Lo que hay es conflicto entre la gente de carne y hueso contra una ciudad que como institución lastima y rechaza a quien sobrevive su propia realidad, porque no tiene códigos comunes con sus habitantes. Cuya élite basa sus relaciones en el proyecto de construcción de un modelo ideal desconectado de la materialidad sobre la que pretende levantarlo (o sobreponerlo).
Así como el Centro se promueve sacudido del berenjenal que es el resto de Cartagena de Indias. Y la ciudad, en su proceso de segregación desconecta ambas cosas, poniendo barreras espaciales entre esa llamada informalidad que considera aberrante, pese a ser fruto de su propia dinámica, y el museo de “lo que vale la pena recordar”. Por eso los pobres de la ciudad van camino al oriente lejano de la ciudad, al culo, apartados de lo que vale la pena recordar. El resultado, citando a Yory, es una ciudad que explica o pretende explicar a sus habitantes pero no los implica.
No implica, por ende, a la “multitud sudorosa que se hacina en ciertas zonas como la esquina del antiguo almacén Tía”, como rotuló un editorial de El Universal” (Septiembre 3 de 2009) a los comerciantes “informales” que allí estaban. “Allí no está la identidad del Centro Histórico”, sentenciaba. La frase hizo parte de un debate en columnas de prensa con el historiador Alfonso Múnera, que un día antes le había criticado la propuesta de disminuir la afluencia de personas, sacando, por ejemplo, oficinas e instituciones educativas del Centro.
No implica a las cocineras, que al no aceptar las ofertas que el Distrito asume como negociación ven caer de noche las tablas de sus cocinas improvisadas (durante más de 20 años, algunas).
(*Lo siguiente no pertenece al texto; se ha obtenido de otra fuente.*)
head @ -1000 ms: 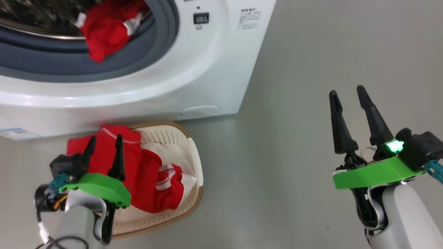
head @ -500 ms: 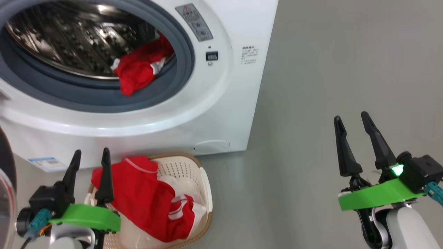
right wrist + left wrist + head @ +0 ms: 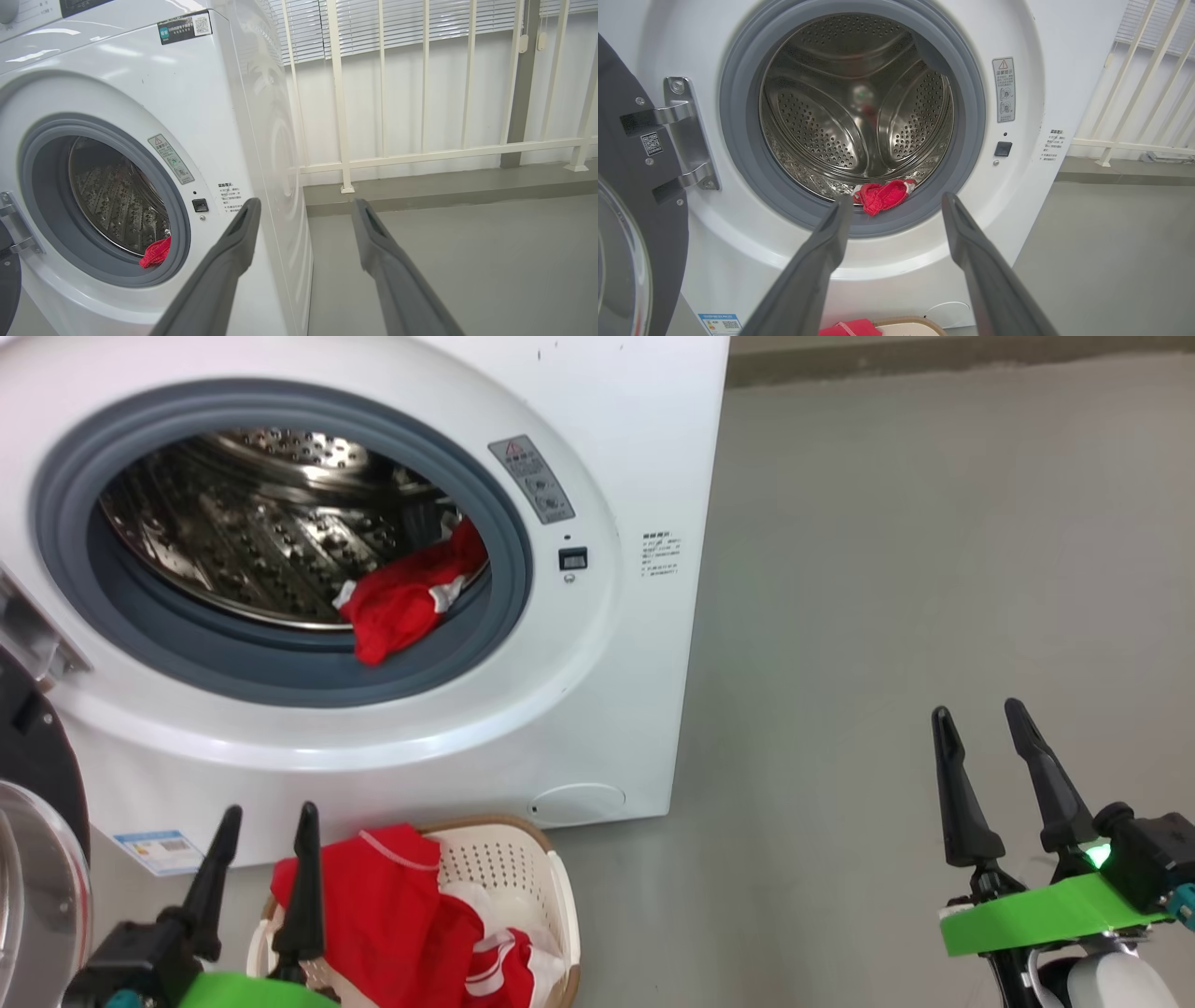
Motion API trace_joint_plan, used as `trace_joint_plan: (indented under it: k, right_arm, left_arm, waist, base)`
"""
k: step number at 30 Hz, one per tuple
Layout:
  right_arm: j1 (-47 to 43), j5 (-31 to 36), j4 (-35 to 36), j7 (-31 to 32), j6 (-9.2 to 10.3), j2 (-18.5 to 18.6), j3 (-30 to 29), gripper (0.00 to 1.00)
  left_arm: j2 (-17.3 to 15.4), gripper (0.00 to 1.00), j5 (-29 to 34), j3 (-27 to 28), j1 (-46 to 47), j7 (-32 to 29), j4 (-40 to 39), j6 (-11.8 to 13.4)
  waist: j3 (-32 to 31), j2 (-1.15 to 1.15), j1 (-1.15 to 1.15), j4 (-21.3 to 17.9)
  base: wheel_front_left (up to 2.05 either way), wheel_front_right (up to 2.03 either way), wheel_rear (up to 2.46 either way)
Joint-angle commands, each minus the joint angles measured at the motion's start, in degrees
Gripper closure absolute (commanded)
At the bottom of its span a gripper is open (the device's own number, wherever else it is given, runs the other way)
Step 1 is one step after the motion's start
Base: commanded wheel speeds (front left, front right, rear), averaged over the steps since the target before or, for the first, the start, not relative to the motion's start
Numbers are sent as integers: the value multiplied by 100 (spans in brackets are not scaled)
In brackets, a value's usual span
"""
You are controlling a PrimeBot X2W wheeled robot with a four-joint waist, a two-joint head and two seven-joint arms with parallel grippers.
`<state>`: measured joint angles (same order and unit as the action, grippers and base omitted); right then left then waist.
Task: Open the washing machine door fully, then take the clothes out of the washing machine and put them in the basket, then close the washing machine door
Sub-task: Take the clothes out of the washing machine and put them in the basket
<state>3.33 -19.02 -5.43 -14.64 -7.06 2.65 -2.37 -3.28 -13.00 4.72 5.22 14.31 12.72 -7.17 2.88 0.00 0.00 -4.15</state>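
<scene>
The white washing machine (image 3: 597,448) stands with its door (image 3: 33,859) swung open at the far left. One red garment (image 3: 406,602) lies at the drum's front lip, also in the left wrist view (image 3: 882,196) and right wrist view (image 3: 156,253). On the floor below, the cream basket (image 3: 551,887) holds red and white clothes (image 3: 401,915). My left gripper (image 3: 268,817) is open and empty, just left of the basket. My right gripper (image 3: 978,714) is open and empty over bare floor to the right of the machine.
Grey floor (image 3: 887,569) stretches to the right of the machine. A white railing (image 3: 420,154) with blinds behind it runs along the back wall. The open door's hinge bracket (image 3: 686,135) sits left of the drum opening.
The head camera has tilted up, so the machine and basket sit lower in the picture. Both grippers stay open and empty; my left gripper has drawn back from above the basket's clothes.
</scene>
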Motion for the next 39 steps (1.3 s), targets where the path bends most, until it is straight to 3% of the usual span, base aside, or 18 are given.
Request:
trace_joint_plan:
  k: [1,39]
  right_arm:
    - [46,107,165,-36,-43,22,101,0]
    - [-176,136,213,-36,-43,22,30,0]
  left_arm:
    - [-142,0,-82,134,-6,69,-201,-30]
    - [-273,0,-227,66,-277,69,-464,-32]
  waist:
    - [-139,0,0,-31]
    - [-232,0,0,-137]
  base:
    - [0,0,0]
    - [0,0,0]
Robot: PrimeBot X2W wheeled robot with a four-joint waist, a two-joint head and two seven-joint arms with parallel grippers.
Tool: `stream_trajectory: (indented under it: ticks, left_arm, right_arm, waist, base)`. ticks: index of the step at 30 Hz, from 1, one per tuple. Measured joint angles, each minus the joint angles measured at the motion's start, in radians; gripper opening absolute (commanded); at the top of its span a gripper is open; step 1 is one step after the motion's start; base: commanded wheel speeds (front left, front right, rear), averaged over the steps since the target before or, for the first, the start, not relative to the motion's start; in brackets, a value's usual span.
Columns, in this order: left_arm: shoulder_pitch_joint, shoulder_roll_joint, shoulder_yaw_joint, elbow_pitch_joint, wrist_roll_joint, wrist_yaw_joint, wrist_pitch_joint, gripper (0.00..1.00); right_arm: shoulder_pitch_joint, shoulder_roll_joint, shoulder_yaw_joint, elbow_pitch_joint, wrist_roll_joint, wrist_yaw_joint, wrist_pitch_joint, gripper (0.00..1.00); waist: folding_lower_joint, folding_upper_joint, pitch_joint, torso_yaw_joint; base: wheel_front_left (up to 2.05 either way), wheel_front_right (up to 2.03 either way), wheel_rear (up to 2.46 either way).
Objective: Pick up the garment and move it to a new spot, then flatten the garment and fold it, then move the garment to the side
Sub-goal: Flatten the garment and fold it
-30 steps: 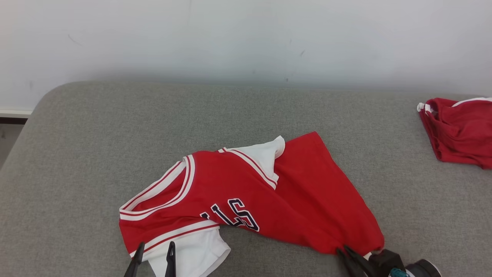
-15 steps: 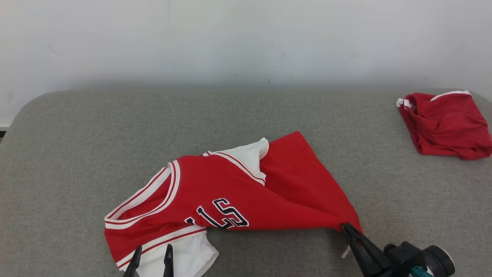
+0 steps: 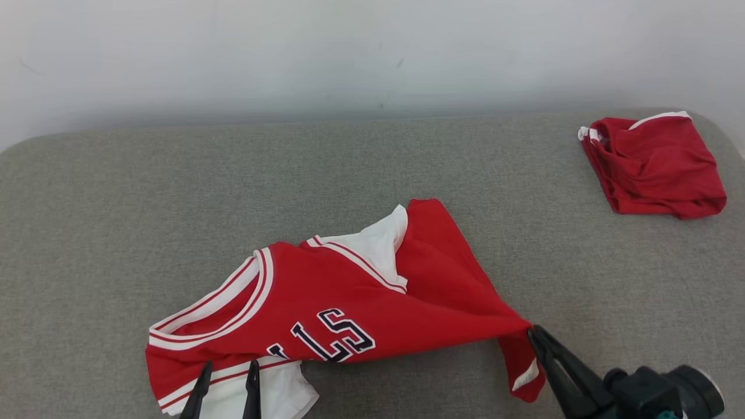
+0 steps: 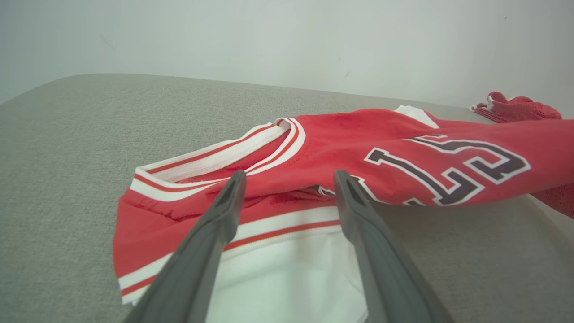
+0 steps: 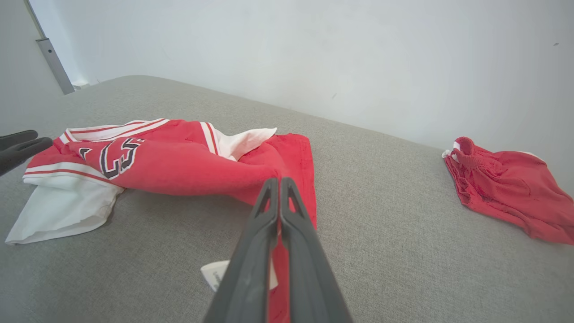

Como se fueron antes los comerciantes del Muelle de los Pegasos y muchos más, a sobrevivir a otro lado.
En esta lógica estética la gente no es monumental y el Centro sí. “La ciudad es eterna y yo no”, concluye el narrador del video de la marca ciudad que la élite cosmoprovinciana local le pagó a la misma agencia que hizo la marca del Real Madrid; y a partir de la cual, según el director de la Corporación Turismo Cartagena de Indias, Luis Ernesto Araújo, la ciudad debe comenzar a reinventarse (“representarse”).
Como se reinventa ahora el Centro, revitalizado, monumentalizado, pero sin gente sudorosa, sin cocineras de acera y caldero feo, ni en la Plazoleta de la Olímpica ni en el nuevo Camellón de Puerto Duro, donde estará el lugar para que los cartageneros se enamoren. Desde lejos, como enamoran los babosos con la luna.